What is needed
Determine how many lines in the material below contain the string "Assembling", then state only that count.
Supplied records START
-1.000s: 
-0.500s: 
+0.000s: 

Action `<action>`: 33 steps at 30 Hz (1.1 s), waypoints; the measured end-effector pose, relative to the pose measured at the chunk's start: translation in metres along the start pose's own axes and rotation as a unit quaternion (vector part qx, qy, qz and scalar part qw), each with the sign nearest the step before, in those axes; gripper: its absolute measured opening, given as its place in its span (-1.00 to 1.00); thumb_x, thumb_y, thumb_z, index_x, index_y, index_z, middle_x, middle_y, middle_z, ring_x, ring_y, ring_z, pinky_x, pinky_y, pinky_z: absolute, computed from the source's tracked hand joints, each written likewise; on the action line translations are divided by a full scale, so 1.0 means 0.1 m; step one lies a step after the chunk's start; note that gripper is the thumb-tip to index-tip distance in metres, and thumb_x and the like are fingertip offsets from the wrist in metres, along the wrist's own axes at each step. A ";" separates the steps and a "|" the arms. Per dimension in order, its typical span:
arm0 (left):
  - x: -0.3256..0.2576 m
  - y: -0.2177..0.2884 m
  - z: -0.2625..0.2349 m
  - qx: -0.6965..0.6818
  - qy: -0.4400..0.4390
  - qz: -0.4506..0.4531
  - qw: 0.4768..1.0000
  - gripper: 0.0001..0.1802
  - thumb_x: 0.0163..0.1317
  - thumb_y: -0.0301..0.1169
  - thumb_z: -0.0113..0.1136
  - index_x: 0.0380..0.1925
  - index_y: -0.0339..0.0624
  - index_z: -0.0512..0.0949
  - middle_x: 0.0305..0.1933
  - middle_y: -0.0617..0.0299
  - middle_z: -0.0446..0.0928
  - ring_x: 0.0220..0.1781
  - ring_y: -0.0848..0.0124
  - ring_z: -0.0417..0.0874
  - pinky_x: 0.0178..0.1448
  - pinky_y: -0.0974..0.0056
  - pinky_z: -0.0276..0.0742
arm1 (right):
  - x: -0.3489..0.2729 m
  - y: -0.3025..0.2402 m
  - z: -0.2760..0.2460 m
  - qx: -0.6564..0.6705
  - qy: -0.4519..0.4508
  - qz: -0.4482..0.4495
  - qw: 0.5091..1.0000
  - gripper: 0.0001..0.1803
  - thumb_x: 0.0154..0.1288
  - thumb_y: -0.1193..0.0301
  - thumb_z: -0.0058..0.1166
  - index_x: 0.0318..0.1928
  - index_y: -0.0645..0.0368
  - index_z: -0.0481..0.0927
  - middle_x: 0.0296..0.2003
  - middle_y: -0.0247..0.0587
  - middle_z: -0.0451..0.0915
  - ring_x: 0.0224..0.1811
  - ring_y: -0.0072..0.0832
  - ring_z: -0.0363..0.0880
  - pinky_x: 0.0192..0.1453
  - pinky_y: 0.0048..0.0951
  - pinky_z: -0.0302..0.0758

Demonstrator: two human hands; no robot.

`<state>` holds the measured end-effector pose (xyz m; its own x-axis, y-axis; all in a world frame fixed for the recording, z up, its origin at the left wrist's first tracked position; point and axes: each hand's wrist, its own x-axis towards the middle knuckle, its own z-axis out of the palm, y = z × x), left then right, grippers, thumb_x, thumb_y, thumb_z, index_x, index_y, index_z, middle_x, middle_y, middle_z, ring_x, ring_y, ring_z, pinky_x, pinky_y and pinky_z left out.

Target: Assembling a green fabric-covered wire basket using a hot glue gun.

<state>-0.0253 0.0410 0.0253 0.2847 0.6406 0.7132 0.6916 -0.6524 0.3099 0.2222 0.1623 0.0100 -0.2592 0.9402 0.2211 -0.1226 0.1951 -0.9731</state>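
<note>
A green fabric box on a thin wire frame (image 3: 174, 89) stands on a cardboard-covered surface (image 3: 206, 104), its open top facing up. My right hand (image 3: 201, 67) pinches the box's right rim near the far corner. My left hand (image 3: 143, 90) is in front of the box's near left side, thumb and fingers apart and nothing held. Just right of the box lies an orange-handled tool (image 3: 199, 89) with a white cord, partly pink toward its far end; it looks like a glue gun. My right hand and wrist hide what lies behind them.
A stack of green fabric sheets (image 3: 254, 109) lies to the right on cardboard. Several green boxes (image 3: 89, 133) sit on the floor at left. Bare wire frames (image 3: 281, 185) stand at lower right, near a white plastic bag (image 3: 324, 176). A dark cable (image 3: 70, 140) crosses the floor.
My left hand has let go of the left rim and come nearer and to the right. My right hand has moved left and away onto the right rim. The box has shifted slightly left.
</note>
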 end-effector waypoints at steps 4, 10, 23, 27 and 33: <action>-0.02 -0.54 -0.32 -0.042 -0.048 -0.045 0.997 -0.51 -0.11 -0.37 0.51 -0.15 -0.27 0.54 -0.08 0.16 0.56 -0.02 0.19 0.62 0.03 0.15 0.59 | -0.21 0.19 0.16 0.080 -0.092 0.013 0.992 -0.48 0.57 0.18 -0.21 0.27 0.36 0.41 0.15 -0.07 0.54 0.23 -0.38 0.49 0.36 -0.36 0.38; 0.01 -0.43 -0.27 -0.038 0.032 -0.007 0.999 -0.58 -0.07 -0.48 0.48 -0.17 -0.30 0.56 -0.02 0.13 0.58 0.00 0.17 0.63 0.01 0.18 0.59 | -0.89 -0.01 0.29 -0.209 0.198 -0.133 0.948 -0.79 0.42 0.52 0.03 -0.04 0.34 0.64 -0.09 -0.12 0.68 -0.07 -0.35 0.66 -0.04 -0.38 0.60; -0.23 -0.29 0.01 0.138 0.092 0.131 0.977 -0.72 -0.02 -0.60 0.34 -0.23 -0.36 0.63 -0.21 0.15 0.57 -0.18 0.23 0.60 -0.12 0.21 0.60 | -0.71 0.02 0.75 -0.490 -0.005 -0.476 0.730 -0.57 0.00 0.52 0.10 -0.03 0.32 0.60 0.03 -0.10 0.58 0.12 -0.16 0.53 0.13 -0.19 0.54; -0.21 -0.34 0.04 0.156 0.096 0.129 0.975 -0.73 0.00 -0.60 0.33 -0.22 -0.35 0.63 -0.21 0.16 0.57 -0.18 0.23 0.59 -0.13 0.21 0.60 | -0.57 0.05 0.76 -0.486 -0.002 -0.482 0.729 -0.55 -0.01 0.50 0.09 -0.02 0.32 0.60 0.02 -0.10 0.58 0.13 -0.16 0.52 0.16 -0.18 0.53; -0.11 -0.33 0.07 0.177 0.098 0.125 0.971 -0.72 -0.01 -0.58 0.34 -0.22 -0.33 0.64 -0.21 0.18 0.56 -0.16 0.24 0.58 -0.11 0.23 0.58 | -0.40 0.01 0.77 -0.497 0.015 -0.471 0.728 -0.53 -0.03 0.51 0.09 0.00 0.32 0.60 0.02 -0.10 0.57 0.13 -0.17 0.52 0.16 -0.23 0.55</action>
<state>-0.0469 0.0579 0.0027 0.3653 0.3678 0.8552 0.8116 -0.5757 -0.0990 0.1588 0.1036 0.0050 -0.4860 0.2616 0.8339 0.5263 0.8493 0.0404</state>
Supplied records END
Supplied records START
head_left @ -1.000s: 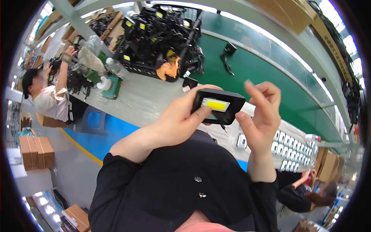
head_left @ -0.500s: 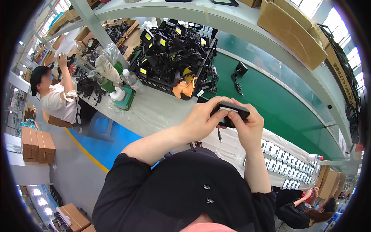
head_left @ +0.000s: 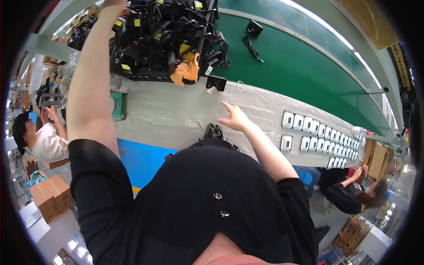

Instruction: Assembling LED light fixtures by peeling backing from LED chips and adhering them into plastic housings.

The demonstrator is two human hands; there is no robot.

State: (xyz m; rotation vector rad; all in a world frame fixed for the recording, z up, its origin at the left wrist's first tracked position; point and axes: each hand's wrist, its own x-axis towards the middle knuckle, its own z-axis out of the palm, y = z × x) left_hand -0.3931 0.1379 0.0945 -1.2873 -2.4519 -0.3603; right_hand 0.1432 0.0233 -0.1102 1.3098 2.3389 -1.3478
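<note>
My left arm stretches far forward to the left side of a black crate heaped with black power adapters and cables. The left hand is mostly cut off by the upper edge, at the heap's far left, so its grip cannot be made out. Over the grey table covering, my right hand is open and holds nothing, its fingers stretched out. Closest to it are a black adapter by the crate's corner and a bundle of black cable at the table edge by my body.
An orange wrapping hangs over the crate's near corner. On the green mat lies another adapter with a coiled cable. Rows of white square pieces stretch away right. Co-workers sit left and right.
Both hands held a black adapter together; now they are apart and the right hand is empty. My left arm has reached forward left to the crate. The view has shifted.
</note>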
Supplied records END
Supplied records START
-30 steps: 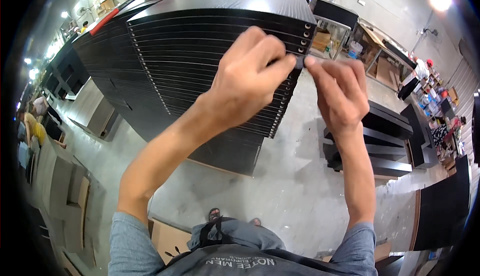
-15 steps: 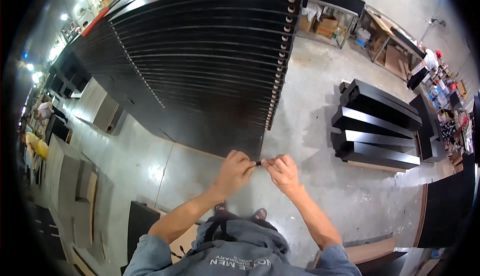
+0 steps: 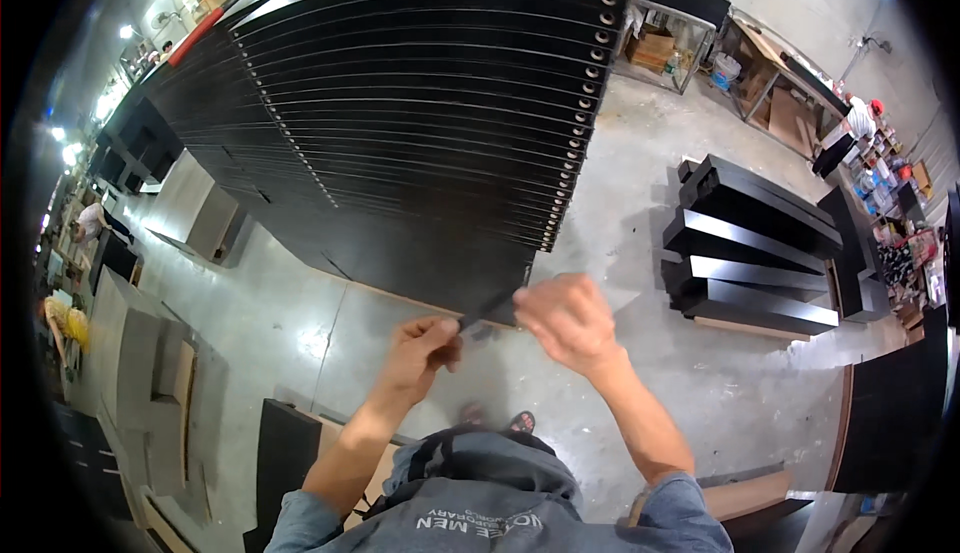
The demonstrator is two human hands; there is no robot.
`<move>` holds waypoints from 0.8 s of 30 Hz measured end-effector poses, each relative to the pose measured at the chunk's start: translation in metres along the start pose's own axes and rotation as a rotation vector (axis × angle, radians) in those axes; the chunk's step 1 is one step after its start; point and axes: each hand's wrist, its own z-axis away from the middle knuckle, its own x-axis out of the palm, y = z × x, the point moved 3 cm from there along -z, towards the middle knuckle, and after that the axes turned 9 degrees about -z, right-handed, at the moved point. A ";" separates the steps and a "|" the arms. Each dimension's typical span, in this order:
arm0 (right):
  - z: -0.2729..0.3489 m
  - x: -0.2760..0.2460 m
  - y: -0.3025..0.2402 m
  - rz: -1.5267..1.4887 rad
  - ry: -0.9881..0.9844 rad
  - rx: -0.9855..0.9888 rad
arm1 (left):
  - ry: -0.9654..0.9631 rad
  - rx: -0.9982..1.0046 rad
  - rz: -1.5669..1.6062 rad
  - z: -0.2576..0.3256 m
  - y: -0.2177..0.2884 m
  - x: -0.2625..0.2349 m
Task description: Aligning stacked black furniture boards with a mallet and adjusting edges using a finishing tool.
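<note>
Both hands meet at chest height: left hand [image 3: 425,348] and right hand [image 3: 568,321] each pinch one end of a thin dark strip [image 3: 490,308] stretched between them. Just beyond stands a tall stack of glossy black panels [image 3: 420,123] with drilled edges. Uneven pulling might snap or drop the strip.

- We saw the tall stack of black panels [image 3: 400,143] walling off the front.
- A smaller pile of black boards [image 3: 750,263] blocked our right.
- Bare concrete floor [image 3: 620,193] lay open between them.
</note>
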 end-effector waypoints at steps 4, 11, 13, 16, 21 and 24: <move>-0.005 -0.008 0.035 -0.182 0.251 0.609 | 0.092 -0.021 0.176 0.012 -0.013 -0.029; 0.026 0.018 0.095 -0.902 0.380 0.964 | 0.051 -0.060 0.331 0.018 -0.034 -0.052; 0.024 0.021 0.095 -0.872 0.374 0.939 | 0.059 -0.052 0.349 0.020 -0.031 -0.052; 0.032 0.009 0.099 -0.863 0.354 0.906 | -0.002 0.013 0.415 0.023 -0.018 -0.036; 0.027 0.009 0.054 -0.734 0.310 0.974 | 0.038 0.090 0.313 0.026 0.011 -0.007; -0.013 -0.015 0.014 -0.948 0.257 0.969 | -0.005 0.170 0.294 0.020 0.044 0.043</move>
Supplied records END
Expected output
2